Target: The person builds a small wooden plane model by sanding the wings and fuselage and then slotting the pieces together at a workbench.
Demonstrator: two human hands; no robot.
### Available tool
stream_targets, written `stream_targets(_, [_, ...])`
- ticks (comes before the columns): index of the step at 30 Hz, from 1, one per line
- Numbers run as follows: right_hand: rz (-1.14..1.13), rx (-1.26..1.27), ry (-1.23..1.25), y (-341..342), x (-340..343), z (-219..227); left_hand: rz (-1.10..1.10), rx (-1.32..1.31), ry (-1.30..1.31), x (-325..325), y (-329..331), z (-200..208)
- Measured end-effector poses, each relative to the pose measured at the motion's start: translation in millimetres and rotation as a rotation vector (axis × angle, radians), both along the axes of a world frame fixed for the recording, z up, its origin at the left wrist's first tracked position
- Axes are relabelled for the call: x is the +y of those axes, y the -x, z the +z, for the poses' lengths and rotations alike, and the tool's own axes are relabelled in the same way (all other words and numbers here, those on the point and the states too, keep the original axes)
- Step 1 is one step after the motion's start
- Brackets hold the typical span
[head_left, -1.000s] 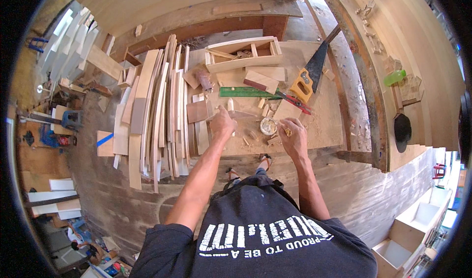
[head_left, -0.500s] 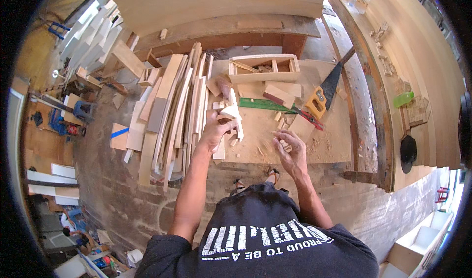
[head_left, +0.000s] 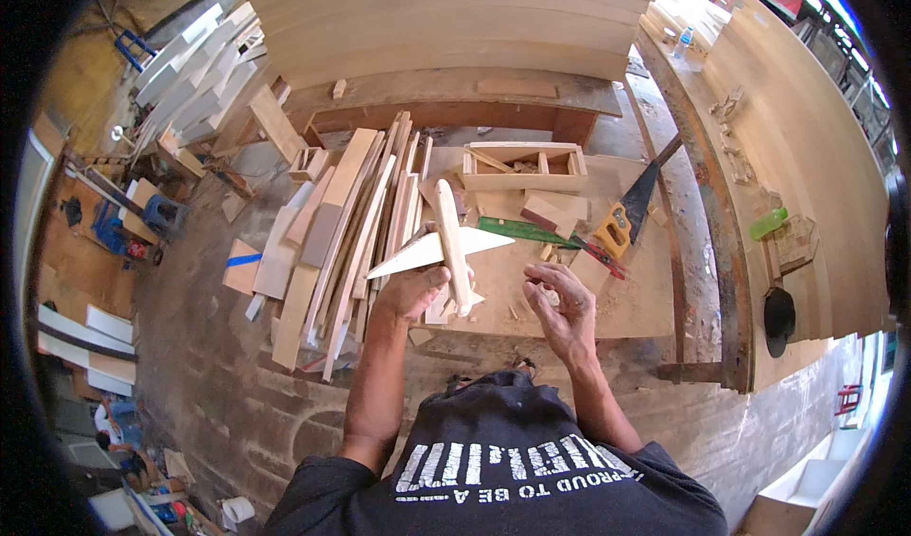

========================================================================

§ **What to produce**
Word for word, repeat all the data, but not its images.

§ **Solution below**
Target: The person builds a small wooden plane model by sanding the wings and fuselage and then slotting the pieces together at a workbench.
Demonstrator: two human hands; no robot.
### Available tool
stream_targets, written `stream_targets(_, [_, ...])`
- ticks (comes before the columns): index of the step at 30 Hz, from 1, one per line
- Numbers run as follows: right_hand: rz (-1.14..1.13), rx (-1.26..1.27), ry (-1.23..1.25), y (-341..342), x (-340..343), z (-219..227); left_hand: rz (-1.10..1.10), rx (-1.32..1.31), ry (-1.30..1.31), x (-325..325), y (-329..331), z (-200..208)
- Measured end-effector poses, each relative to the pose measured at the motion's start: translation in millimetres and rotation as a rotation vector (axis × angle, radians), both along the axes of a world frame fixed for the recording, z up, its origin at the left wrist's first tracked position
- Axes are relabelled for the call: x is the +y of those axes, y the -x, z the +z, for the poses' lengths and rotations alike, and the tool's own axes are relabelled in the same way (all other words and numbers here, those on the point and the states too, keep the original axes)
- Step 1 is one step after the motion's start
- Brackets hold the typical span
[head_left, -1.000s] 
[head_left, -0.500s] 
[head_left, +0.000s] 

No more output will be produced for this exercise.